== Exercise details ==
When you reach the listing, restate it word for word, leaving nothing out.
Segment Start: Data extract
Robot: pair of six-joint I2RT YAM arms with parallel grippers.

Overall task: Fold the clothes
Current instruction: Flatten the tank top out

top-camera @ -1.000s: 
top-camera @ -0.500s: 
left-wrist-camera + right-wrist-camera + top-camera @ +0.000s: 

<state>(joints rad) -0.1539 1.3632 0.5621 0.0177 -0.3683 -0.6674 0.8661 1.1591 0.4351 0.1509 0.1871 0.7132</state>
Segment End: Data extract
== Result for this task ==
Robot: pair of six-joint I2RT YAM arms with parallel grippers.

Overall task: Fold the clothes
Current instruction: Flatten the tank top out

top-camera @ -1.000s: 
top-camera @ -0.500s: 
left-wrist-camera + right-wrist-camera + top-camera @ +0.000s: 

<state>(joints rad) -0.1539 1.3632 0.5621 0.0177 -0.3683 -0.6674 0.8661 1.1591 0.4351 0.1509 0.1871 0.7132</state>

No further output is required for this exercise.